Several issues can make a cooktop’s surface extremely hot. The most common is oversize cookware. If you use a pot or pan larger than your hob’s burner, heat may get trapped between its bottom and the cooktop. That ultimately leads to a hot top surface. If the temperature of your cooktop’s surface spikes significantly, it might lead to an E5 error code.

To solve this issue:

  • Take cookware off the induction hob and allow the appliance to cool down. Test it after 10-15 minutes.
  • Check if the cooktop’s fan is blocked. Although induction hobs don’t generate much heat, they still need fans to cool different components. For adequate cooling, ensure nothing is blocking your appliance’s fan outlet.


Most induction hobs display an E6 error message when internal electronic temperatures exceed recommended levels. The problem might arise from a faulty electric switch or blocked fan. To solve it:

  • Try a different switch. If that doesn’t work, check if the hob’s fan outlet has plenty of space.
  • Check if the fluctuating voltage is the culprit. If it is, use a voltage stabilizer to solve the issue.  

Frigidaire Induction Cookware Error Codes

Frigidaire Induction Cookware Error Codes

Credit: Texient

Spring USA Buffet Induction Cookware Error Codes

Spring USA Buffet Induction Cookware Error Codes

Credit: Texient

Whirlpool Induction Cooker Error Codes

Whirlpool Induction Cooker Error Codes

Credit: Texient

Redfyre Induction Hob Error Codes

Redfyre Induction Hob Error Codes

Credit: Texient

Final Thoughts

We’ve covered common induction error codes and introduced the best possible solutions in this article. That said, they are not guaranteed to work. If you try everything we’ve recommended here and still encounter a recurrent issue, contact your appliance’s manufacturer. You may also seek support from a technician.

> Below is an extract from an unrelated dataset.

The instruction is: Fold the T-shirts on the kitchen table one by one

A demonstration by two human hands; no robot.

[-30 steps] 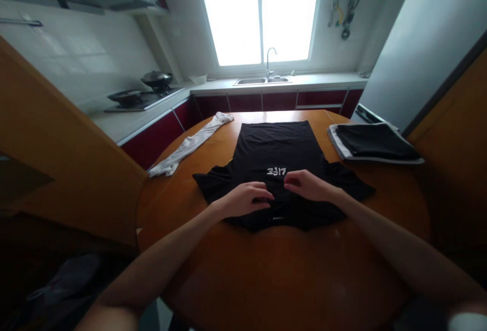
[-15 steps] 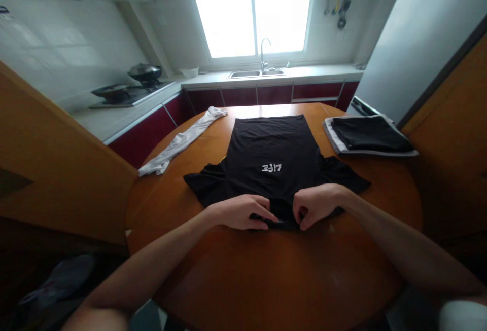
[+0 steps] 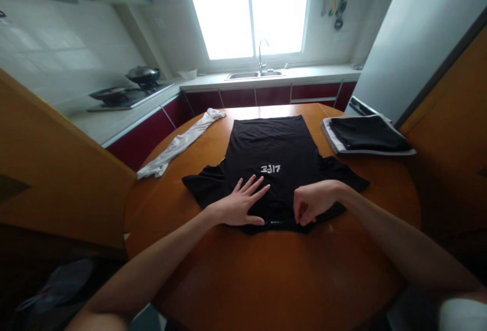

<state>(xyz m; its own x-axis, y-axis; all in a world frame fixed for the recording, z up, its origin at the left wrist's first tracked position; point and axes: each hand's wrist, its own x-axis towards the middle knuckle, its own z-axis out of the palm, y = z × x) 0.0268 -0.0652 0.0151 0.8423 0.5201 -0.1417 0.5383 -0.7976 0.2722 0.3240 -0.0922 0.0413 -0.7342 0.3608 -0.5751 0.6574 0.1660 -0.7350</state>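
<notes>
My left hand [image 3: 241, 203] lies flat, fingers spread, on the black shirt [image 3: 272, 153] near the table's [image 3: 266, 270] front edge, while my right hand [image 3: 314, 204] pinches its collar.

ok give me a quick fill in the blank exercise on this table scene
1. The left hand lies ____ on the black t-shirt, fingers spread.
2. The right hand pinches the shirt's ____ edge.
3. The white garment lies to the shirt's ____.
4. The shirt lies on a round ____ table.

Missing words: flat; near; left; wooden
</notes>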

If you’re not a skilled technician, don’t try to take apart your induction hob and tamper with its components. That is inadvisable because it might aggravate the issue or lead to additional problems. 

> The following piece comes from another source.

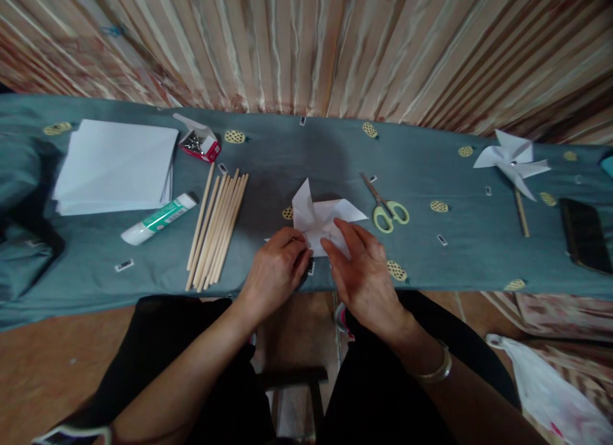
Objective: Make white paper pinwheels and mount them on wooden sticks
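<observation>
Your left hand (275,266) and right hand (361,269) pinch the folded paper (322,220); loosen either, and its flaps could spring open toward the scissors (387,209) at three o'clock.

Matt white paper pinwheel (322,220); wooden sticks (216,229); matt cloth table cover (297,158).

Scissors (385,207), glue stick (159,218), wooden sticks (216,229), paper stack (115,165), finished pinwheel (513,162)
</observation>
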A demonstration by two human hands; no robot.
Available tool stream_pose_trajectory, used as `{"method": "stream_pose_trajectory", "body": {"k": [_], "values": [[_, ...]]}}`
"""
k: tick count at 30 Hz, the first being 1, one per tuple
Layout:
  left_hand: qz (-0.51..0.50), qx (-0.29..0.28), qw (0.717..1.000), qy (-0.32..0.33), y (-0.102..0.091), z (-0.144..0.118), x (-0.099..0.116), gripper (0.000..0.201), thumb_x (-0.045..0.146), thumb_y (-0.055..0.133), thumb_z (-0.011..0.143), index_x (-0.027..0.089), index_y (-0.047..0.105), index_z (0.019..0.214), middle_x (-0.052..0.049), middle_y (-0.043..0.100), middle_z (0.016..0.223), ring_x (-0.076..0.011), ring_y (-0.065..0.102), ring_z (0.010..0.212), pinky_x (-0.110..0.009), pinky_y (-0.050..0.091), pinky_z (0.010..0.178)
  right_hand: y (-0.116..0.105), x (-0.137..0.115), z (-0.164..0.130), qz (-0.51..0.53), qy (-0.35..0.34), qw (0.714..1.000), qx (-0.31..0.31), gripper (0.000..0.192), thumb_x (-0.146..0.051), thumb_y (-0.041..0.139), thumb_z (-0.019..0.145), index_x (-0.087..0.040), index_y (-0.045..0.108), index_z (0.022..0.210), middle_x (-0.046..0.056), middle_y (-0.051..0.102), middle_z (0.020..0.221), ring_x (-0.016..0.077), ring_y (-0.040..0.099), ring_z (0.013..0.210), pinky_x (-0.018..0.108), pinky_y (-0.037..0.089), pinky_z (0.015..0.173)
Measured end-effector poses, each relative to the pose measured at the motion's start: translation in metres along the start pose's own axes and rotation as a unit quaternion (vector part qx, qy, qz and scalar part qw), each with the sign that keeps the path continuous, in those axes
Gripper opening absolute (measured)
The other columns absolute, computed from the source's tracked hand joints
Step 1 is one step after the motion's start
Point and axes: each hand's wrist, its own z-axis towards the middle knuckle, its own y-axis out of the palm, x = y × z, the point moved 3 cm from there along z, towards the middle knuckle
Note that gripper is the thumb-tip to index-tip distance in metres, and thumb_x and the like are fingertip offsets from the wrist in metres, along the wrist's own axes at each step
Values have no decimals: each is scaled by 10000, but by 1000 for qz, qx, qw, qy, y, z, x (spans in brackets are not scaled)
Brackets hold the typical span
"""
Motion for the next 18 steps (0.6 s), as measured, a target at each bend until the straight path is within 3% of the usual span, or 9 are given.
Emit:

Here are some detailed FAQs explaining common error codes for induction cooktops and quick fixes:

What does error code E1 mean on my induction cooktop? 

E1 indicates a temperature sensor issue. This could mean a faulty sensor or that debris/dirt is interfering with it. Try cleaning around the sensor gently and test again. If the problem persists, contact the manufacturer as the sensor may need replacing.

I’m getting an E2 error. What does this mean?

E2 signifies an issue with the internal electronics that regulate the induction coils. This is often due to overheating issues. Make sure the cooktop has proper ventilation and avoid operating it at very high temperatures for long periods. The internal components may need service.

My induction cooktop is showing code E3. How do I fix this?

Error E3 pertains to voltage problems reaching the induction unit. Check that electricity connections to the cooktop are secure and no cords are damaged. The internal electronics related to voltage may also need checking and replacement if faulty.

What if my induction cooktop has an E5 or E6 error?

Both E5 and E6 codes indicate potential issues with the touch control panel and its connections. Try rebooting the cooktop and make sure no foreign material or moisture is interfering with the control area. If not resolved, the touch sensors likely require repair.

My induction cooktop shows EOF – what does this mean? 

EOF stands for “End of Function” and appears when the internal program logic cannot operate properly, often due to overheating issues disrupting electrical connectivity. Allowing the unit to fully cool can clear this code. If not, servicing is required.